All of those lines of data gives us a chance to analyze big chunks of it. For instance, in any given timeframe, if our users had 100.000 liters to drink, 35.000 liters of that was water. And about 14.000 liters was alcohol. Cheers!
This stuff really gets interesting if you zoom in a little bit. If you start looking at it from a personal level, you’ll bump into some pretty fascinating stuff. In preparation to my presentation I started looking at a snapshot of an average week of my data. I noticed something peculiar: while my amount of individual products went down on friday, there’s a jump upwards when it comes to calories consumed. Before I even started to investigate, it hit me: hitting the pub after work on friday usually leads to skipping dinner, but those beers pack some calories!
This got me thinking: exactly how does all the food I eat relate to each other, what does my foodprint actually look like. And this is why I love to call it little big data:
This is a networked graph of the food I had in the past year and which food I had it with on the same day as well. So, the nodes represent food, their size the amount of times I had it and the edges linking nodes represent the amount of times I had them together.
In the end, knowing all this, I had to come full circle. I needed to know just one thing: how big was the chance that I would fall for the traditional dutch pub-combo “beers and bitterballs?”. It turned out that based on my foodprint that chance would be 30%!
That’s not that good. 😉
I guess for me the most obvious next step would be to enable people to set alerts for themselves: give me a warning each time I check in a certain product: “Enjoy a beer or two, but skip the bitterballs, dude”. And since getting healthy can be a group process as well, peer pressure could be generated by alerting your mates that you just checked in a second candybar!
Where do possibilities stop? This is all stil based on data of our own service, but what if we start stacking up other services? I’m a runner myself, mostly in the morning, so it would be fascinating to cross-reference my running data with my caloric activity and weight stats to see how my activities stack up there. Or what about that late night snack? That glass of milk before bed or those crisps you had while watching the match, how do they influence my sleeping pattern?
In the near future we’re looking at the option to integrate Foursquare and it’s restaurant menus, making it possible to check in your meal directly from the menu. However, even more exciting, we could give you tips and hints based on the location your checking in. Imagine Foodzy cross-referencing your Foursquare check-in with your last time you were there, the nutritional value of the meal you had, the average of your consumption for the next day (or the rest of the day) based on your history and your weight stats and eventually advising the best possible choice on the menu.
But even a more proactive approach would be a possible. Connecting your doctor or dietician to your profile, you could create a personalized menu with daily nutritional goals. With each check-in you would be updated on your scores in each area of the menu and Foodzy could create a complete week menu based on your own recipes.

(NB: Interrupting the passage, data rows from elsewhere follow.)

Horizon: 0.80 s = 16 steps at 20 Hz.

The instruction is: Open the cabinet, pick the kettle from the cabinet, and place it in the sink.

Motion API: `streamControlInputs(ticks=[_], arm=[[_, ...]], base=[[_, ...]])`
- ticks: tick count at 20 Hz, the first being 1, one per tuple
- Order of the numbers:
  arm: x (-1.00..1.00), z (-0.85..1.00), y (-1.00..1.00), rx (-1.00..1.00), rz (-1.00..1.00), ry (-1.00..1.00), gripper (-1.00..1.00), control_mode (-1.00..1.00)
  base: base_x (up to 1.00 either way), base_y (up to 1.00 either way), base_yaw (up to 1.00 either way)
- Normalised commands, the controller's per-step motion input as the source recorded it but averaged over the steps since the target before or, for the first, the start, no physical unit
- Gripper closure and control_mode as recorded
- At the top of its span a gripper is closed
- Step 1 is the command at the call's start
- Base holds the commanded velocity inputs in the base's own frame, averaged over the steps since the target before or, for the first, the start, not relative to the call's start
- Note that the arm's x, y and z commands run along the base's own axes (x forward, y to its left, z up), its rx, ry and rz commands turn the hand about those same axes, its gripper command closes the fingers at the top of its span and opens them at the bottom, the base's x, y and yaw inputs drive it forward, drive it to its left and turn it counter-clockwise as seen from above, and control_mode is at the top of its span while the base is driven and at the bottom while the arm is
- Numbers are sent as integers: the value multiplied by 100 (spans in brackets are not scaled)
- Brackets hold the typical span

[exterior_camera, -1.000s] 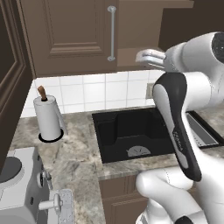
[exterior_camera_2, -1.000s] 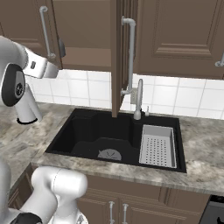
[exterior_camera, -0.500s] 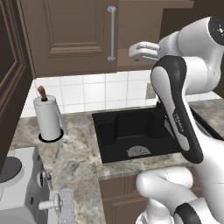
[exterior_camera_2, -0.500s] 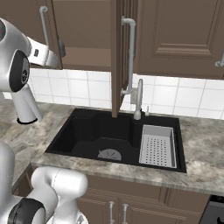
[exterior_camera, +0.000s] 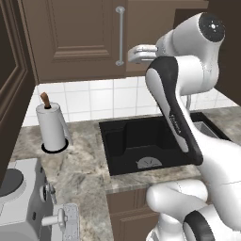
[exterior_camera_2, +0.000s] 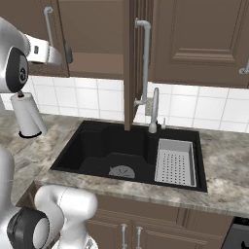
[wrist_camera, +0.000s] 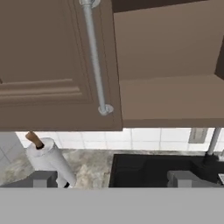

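Observation:
The cabinet (exterior_camera: 80, 42) hangs over the counter, its left door (wrist_camera: 48, 65) shut, with a silver bar handle (wrist_camera: 96, 57). Its right door (exterior_camera_2: 130, 58) is swung out, edge-on in the right base view. The bare lighter shelf (wrist_camera: 170, 98) shows inside; the kettle is hidden from view. My gripper (exterior_camera: 134, 54) is open and holds nothing, raised just right of the left door's handle (exterior_camera: 120, 35), in front of the open half. Its dark tip (exterior_camera_2: 68, 53) shows there too. The black sink (exterior_camera: 127, 136) lies below, with a round drain (exterior_camera_2: 121, 171).
A white paper-towel roll (exterior_camera: 52, 127) stands on the counter left of the sink. The faucet (exterior_camera_2: 154, 109) rises behind the basin, and a grey perforated tray (exterior_camera_2: 175, 160) fills its right end. A grey appliance (exterior_camera: 19, 202) sits at the near left.
My arm has carried the open gripper up and to the left, closer to the cabinet front near the left door's handle. Nothing else has moved.

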Motion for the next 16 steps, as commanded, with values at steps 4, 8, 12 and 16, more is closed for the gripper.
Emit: streamControlInputs(ticks=[4, 8, 12, 16], arm=[[34, 0, 9, -5, 0, -6, -100, -100], [36, 0, 4, 0, 0, -5, -100, -100], [39, 0, 5, 0, 0, 0, -100, -100], [39, 1, 14, 0, 0, 0, -100, -100]], base=[[0, 0, 0], [0, 0, 0], [0, 0, 0], [0, 0, 0]])
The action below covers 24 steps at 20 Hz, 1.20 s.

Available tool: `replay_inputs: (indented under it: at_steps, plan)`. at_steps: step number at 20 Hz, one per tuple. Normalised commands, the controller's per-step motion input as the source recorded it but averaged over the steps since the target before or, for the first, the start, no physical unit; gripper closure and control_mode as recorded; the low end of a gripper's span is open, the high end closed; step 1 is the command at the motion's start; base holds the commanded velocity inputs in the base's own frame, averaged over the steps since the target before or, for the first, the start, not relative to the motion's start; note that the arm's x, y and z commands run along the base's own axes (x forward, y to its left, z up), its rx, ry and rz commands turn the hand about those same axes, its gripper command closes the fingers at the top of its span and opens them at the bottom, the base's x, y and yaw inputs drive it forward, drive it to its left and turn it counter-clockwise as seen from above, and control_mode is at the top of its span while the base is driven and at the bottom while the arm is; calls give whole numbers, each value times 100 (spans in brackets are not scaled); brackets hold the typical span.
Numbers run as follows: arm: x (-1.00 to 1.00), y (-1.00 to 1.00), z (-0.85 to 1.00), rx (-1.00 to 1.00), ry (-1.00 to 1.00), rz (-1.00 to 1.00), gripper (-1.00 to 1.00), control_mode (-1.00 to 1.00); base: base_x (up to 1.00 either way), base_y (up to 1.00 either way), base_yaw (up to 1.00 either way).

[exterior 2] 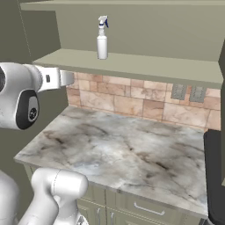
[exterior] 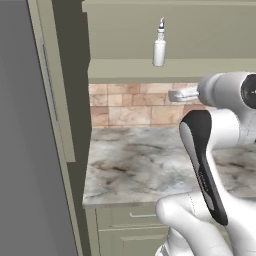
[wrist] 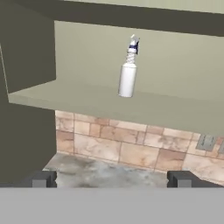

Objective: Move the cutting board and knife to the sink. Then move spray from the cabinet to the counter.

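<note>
1. White spray bottle with the blue-tipped nozzle stands upright on the sage-green cabinet shelf, upper middle of the hand view, a little in from the front lip. Doors look open; nothing in front of it.

2. What could go wrong: the bottle is slim and tall, so a finger clipping it on the way in could tip it over or shove it toward the back wall. My guess is the nozzle end is the risky bit, so a grab around the body seems safer.

3. Second risk: the shelf's front edge sits between the hand and the bottle's base. Coming in too low could bump the lip.

4. Gripper sits at the bottom of the hand view, fingers spread wide, nothing between them. The bottle is up and slightly right of the midline between the tips, and well apart from them.

5. In the right base view the wrist pokes in from the left edge, below shelf level, with the bottle up and to its right. Hard to judge depth from these angles, honestly.

6. Marble counter fills the lower middle of the base views, so that's the drop spot later on.
</note>
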Motion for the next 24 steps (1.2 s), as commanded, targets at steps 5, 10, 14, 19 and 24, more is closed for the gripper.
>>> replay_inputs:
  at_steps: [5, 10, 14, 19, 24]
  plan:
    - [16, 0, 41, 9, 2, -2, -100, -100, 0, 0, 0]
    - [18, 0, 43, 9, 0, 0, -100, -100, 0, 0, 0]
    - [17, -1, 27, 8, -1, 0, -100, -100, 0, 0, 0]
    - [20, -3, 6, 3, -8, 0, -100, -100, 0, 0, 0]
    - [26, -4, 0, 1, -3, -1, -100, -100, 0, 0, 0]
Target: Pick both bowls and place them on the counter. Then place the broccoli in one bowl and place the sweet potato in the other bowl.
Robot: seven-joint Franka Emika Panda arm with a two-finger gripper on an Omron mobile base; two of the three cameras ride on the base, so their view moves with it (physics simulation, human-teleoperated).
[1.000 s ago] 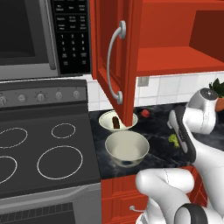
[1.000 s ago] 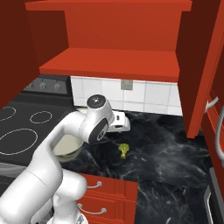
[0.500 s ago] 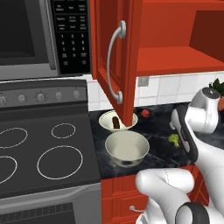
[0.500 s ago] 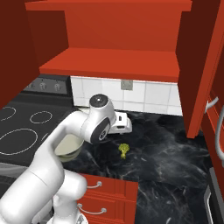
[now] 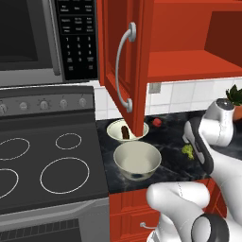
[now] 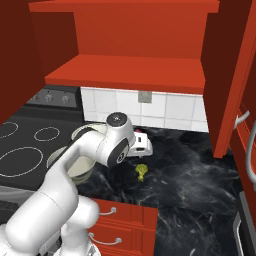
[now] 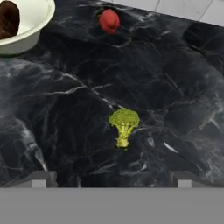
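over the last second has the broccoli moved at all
No. The broccoli sits at the same spot on the counter, right of the deeper bowl.

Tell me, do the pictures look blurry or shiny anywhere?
Hand view: the broccoli looks soft and blocky, and the counter shows pale veins but no glare. Left base view: sharp, with the empty bowl evenly lit. Right base view: dim under the cabinet.
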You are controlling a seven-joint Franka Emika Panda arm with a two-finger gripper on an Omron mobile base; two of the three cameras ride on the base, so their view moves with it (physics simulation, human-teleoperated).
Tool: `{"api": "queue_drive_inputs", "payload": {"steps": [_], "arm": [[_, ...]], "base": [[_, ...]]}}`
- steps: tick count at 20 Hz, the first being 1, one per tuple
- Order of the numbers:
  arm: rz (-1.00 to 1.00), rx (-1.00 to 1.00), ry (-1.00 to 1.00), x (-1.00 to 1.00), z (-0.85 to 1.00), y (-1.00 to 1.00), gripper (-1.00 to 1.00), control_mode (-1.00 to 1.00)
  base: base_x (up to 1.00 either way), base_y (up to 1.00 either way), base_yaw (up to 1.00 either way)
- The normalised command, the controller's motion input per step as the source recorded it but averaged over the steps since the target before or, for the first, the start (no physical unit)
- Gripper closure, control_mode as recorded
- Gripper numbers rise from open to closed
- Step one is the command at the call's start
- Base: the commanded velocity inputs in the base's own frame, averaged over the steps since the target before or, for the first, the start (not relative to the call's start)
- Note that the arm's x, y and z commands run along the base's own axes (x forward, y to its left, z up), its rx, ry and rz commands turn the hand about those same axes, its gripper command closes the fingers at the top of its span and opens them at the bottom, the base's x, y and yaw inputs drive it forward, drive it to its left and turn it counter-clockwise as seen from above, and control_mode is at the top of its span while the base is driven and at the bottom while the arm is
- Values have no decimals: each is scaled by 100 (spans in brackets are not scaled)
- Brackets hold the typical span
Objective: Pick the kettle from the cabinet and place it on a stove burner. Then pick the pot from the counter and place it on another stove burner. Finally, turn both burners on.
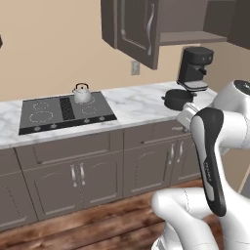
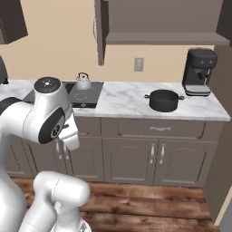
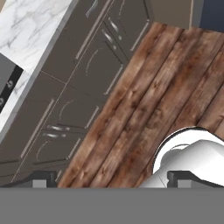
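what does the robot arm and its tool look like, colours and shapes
The glossy white arm is built of rounded, bulbous segments with dark charcoal joint inlays and a round grey cap on one joint. In the hand view, the tool shows two small, dark, blocky finger tips. No cables or markings are visible.

Even, flat rendered light — bright, with no glare.

Soft dim shading sits under the cabinet (image 2: 158,20) shelf and beneath the counter (image 1: 136,105) overhang; shadows are faint. All views are low in resolution, edges slightly jagged — no lens distortion, no out-of-focus areas.
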Motion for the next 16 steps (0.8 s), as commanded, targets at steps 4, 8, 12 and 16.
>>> {"api": "queue_drive_inputs", "payload": {"steps": [4,8,12,16], "arm": [[0,0,0,0,0,0,-100,100],[0,0,0,0,0,0,-100,100],[0,0,0,0,0,0,-100,100],[0,0,0,0,0,0,-100,100]], "base": [[-4,-31,0],[0,-4,0],[0,-5,0],[-1,-8,0]]}}
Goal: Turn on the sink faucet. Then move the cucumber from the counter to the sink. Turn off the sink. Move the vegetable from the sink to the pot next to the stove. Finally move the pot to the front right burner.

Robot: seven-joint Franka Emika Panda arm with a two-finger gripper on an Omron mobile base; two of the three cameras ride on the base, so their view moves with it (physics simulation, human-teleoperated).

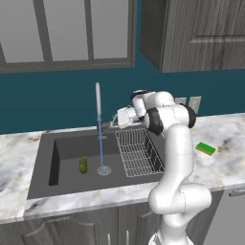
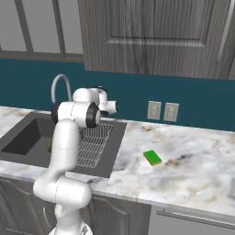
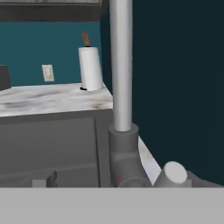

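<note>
The sink faucet [image 1: 98, 102] rises behind the sink [image 1: 72, 184], and a thin blue stream of water [image 1: 101, 149] falls from it onto the round drain. The cucumber [image 1: 83, 164], small and dark green, lies on the basin floor left of the drain. My gripper [image 1: 116, 118] is open, at the back rim just right of the faucet's base. In the hand view the faucet's silver post [image 3: 121, 65] and dark base [image 3: 124, 153] stand close ahead, with a rounded grey handle end [image 3: 173, 173] at the lower right. From the right base view the gooseneck [image 2: 59, 86] curves over the sink [image 2: 20, 133].
A wire rack [image 1: 139, 152] fills the basin's right half. A green sponge [image 1: 206, 148] lies on the marble counter [image 1: 225, 158] right of the sink. Two wall outlets [image 2: 161, 111] sit on the teal backsplash. A paper towel roll [image 3: 91, 68] stands on the counter beyond the faucet.
</note>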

Automatically varying with it based on your consumption through the day or week. Based on your personal needs and habits the platform could even help you discover new recipes and food groups.
At Foodzy we don’t believe that getting healthy is about extreme exercise or crash dieting. We don’t even think it’s about avoiding fast food or never eating another cupcake or donut again. We do believe that the first step to a healthy lifestyle is getting insight in what your lifestyle currently embodies.
When it comes to your body, it’s time to start making changes based on insights, not just intuition.